I am a Kiwi engineer, now director, of Beca project management in Singapore. I joined Beca as a graduate structural engineer in 1995 and had working stints in Indonesia and Macau with Beca in the 1990s.
I then left to do my OE in London for a couple of years, working at Canary Wharf and for Buro Happold, engineers of British Museum and London Dome fame.
I returned to New Zealand in 2003 and joined the Beca project management group in Auckland, working on Auckland International Airport expansion, Auckland showground's redevelopment and the Eden Park redevelopment.
I was project manager at Eden Park until resource consent was obtained - then the project went quiet as it became political. Then a former colleague of mine mentioned the Marina Bay Sands project in Singapore.
My wife, Nikki, and I stopped over there in 2007 following some hard decision-making. Five weeks later I had transferred to the Beca Singapore office and was working on the Marina Bay Sands, embedded into the project management team.
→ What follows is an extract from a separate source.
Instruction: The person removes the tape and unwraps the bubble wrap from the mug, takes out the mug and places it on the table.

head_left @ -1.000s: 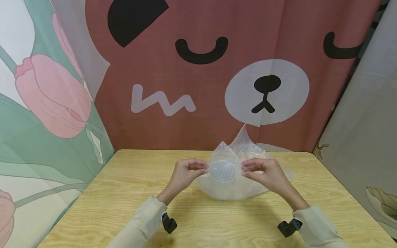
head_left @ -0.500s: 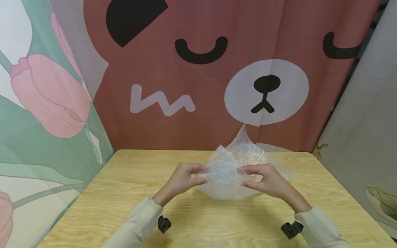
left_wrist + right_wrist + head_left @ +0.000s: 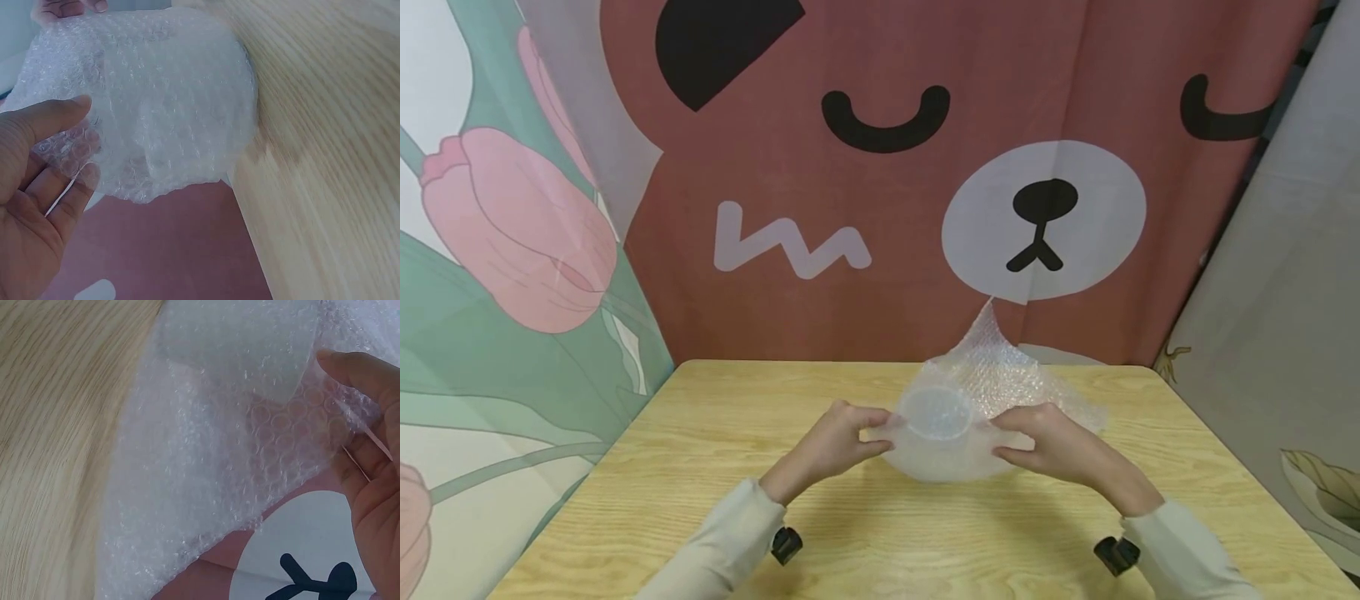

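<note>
A clear round cup (image 3: 936, 412) sits half swaddled in bubble wrap (image 3: 992, 392), held just above the middle of the bench (image 3: 700, 467), a little toward its far side. It lies directly between the hands, its open mouth facing the person, so neither hand is nearer. The left hand (image 3: 838, 442) pinches the wrap at the cup's left side, thumb over film; the right hand (image 3: 1048, 446) pinches it at the right side. The hands are apart, each clamped on the wrap. A loose corner of wrap stands up behind, toward the bear curtain (image 3: 925, 167). A tulip curtain (image 3: 512, 250) hangs left.
</note>
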The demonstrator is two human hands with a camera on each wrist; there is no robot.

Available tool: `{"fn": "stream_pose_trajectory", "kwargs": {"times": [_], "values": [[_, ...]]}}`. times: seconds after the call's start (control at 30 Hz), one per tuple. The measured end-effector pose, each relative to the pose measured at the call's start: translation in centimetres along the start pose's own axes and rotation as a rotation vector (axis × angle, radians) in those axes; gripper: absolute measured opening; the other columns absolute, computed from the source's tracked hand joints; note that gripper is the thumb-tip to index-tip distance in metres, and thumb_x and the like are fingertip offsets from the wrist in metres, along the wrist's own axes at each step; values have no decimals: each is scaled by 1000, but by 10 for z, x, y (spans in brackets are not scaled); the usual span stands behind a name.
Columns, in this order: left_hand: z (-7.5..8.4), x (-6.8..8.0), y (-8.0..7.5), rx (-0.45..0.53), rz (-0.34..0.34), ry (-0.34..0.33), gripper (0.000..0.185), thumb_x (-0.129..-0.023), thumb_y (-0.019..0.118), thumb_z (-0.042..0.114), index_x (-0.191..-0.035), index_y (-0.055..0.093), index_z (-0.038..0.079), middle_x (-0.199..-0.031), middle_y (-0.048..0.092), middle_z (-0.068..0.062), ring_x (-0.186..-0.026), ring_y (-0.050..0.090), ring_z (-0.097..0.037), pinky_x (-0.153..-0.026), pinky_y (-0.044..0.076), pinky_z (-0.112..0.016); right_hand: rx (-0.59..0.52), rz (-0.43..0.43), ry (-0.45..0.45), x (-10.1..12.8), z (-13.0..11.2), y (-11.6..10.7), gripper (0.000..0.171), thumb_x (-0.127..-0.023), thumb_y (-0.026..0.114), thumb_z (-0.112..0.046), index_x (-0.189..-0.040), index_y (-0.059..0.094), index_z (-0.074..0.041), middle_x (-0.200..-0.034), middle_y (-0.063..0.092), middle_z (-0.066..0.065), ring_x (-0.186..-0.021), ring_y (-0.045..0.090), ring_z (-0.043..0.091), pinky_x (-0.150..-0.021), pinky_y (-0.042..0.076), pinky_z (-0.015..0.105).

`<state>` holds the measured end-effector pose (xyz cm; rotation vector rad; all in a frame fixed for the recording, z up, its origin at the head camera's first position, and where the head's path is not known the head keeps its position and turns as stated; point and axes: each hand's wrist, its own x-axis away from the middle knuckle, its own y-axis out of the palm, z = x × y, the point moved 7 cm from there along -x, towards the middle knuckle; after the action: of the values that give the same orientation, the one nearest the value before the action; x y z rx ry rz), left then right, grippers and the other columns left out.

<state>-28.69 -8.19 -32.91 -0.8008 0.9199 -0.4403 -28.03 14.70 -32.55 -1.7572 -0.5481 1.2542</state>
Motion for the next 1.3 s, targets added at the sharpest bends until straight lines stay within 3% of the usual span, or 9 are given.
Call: {"fn": "stream_pose_trajectory", "kwargs": {"times": [0.2,0.37,0.6,0.83,1.07,1.3], "values": [[8,4,0,-108,-42,77,18,-80,78,2,-97,73,5,-93,73,-5,-84,68,-9,-71,52,-19,6,-20,-5,5,-5,-1,25,-76,80,-2,-100,74,-3,-94,72,5,-84,69,17,-70,56,31],[13,8,1,-176,-60,133,12,-79,78,2,-85,71,9,-85,73,-2,-69,62,-2,-60,48,-14,13,-9,-46,9,-10,-2,26,-73,80,1,-98,74,-5,-93,72,2,-83,68,15,-70,55,28],[19,17,2,-261,-37,181,18,-78,80,4,-76,67,16,-78,71,5,-61,53,3,-56,45,-12,8,-46,-46,16,-16,-2,31,-73,80,1,-101,75,-11,-95,72,-5,-85,67,11,-71,54,27],[21,25,4,-271,-27,186,28,-79,78,1,-67,57,16,-67,63,11,-58,40,3,-52,37,-9,-8,-48,-40,26,-20,-4,32,-73,79,4,-102,75,-9,-95,72,-2,-83,68,12,-69,53,20],[24,30,3,-285,-12,197,15,-81,78,5,-78,72,19,-77,71,7,-63,57,3,-54,44,-11,-15,-50,-44,32,-23,-3,35,-72,79,6,-102,76,-11,-98,72,-3,-86,68,11,-70,52,18],[25,37,4,-283,-1,209,20,-77,78,-1,-79,74,18,-79,71,7,-63,56,4,-56,43,-9,-30,-44,-90,37,-28,1,38,-68,79,10,-100,75,-10,-97,72,-3,-86,68,11,-72,51,15]]}}
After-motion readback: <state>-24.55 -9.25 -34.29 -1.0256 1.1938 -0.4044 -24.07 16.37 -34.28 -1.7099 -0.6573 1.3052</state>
Initially I was the design manager of the exhibition and convention centre, then in 2007 I was promoted to lead the SkyPark. Nikki joined me six months later and our son was born in Singapore.
I joined the S$1.3 billion hotel and SkyPark project - within the overall S$6.8 billion development - when piling was under way. The three hotel towers are impressive buildings in their own right and I assisted with some of the technical structural issues.
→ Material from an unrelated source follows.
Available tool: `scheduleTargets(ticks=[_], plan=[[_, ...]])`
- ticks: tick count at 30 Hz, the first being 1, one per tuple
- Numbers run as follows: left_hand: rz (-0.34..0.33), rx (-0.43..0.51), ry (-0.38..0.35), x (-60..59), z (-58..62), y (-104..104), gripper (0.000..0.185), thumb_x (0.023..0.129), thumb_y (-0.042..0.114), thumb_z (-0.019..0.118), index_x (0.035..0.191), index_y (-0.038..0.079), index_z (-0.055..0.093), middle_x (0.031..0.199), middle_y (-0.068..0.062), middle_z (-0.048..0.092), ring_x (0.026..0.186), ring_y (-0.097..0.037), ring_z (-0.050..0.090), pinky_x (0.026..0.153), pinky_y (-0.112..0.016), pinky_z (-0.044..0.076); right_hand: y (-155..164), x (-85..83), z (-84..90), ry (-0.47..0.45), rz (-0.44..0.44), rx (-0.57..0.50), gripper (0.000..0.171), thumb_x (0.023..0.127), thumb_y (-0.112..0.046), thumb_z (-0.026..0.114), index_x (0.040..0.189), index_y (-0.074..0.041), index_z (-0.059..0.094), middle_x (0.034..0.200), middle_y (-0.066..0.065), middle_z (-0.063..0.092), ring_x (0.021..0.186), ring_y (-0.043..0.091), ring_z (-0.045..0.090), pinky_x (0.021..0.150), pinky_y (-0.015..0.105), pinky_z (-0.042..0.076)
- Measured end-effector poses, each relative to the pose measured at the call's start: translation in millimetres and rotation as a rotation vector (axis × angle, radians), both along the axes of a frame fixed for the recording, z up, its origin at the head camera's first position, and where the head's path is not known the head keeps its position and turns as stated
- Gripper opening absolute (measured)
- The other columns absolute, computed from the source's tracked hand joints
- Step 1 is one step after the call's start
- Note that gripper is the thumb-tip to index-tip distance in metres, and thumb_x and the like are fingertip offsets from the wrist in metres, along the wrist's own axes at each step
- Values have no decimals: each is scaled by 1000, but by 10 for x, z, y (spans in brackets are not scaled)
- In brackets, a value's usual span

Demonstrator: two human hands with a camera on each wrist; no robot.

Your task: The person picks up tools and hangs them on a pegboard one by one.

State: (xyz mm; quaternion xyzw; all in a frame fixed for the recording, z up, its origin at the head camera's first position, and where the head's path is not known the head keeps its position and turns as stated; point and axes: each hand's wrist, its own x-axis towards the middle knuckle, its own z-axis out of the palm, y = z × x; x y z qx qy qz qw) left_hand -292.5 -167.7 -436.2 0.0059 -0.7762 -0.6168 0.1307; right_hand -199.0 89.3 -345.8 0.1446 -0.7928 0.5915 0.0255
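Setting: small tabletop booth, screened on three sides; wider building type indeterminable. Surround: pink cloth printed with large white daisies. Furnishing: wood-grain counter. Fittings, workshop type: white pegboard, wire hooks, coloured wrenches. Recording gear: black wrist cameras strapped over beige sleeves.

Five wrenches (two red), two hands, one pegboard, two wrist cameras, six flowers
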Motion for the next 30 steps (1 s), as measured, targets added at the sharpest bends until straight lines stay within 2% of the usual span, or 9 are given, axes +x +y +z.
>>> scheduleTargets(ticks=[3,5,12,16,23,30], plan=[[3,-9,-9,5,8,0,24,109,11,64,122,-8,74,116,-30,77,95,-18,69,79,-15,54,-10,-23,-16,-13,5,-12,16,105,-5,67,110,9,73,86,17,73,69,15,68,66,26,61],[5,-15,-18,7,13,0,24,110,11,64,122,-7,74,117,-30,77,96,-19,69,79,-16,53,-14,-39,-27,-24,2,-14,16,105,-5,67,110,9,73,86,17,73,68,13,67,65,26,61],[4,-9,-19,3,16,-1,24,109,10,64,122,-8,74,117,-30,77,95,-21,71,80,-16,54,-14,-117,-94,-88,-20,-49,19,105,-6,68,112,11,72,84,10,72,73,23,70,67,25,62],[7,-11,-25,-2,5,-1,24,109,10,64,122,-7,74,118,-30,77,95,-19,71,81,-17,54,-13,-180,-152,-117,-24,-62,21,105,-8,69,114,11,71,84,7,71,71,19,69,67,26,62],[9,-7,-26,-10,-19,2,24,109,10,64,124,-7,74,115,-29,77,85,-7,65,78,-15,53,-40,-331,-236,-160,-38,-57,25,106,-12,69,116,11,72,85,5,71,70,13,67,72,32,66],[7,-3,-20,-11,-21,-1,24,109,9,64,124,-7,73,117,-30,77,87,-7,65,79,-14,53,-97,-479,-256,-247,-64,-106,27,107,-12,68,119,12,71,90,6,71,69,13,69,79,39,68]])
Working 24 hours a day, the team managed to get the construction down to a four-day floor-to-floor cycle.
Marina Bay Sands wanted me and my team focused on the SkyPark and the challenges involved in lifting more than 7000 tonnes of steel work and building a first-of-its-kind sky-high resort with pools, gardens and a sculpted hull cladding.
Right from the beginning there was a lot of pressure to solve the technical challenges, refine and simplify the design and make sure we could build the SkyPark safely and in less than a year so it didn't delay the opening of the casino, hotel and other buildings below.
During the early stages in 2007-08 we didn't know how to clad the hull and build the SkyPark pools across the movement joints. While we had a few heavy-lifting options to get the superstructure up, the exact solution was an evolving process. So I guess you could say my technical background developed with Beca on projects in New Zealand and overseas - such as the Macau Tower - gave me the tools to challenge the Arup engineers and manage the process on a project that was not quite a building or bridge but a bit of both, and visible in terms of its success and progress.
Beca had seven full-time project managers on the project for the last three years. Only two of them had not worked for Beca previously.
Marina Bay Sands went to five alliance partners to source experienced project managers to get the mega project under way in 2006. They were looking for 40 to 50 senior project managers. Marina Bay Sands was an ambitious, almost impossible, timeframe for an architecturally spectacular project with a gross floor area of 600,000sq m.
The SkyPark construction had many challenges. The right contractors had to be selected for the work and technical challenges involved using prefabricated structure to quicken the process.
The structural design was by Arup in Hong Kong and the documentation architect, Aedas, was based in Singapore.
Concept architect Moshe Safdie was based in the US so we had regular video conferences during the design process and used the web-based management document system Aconex.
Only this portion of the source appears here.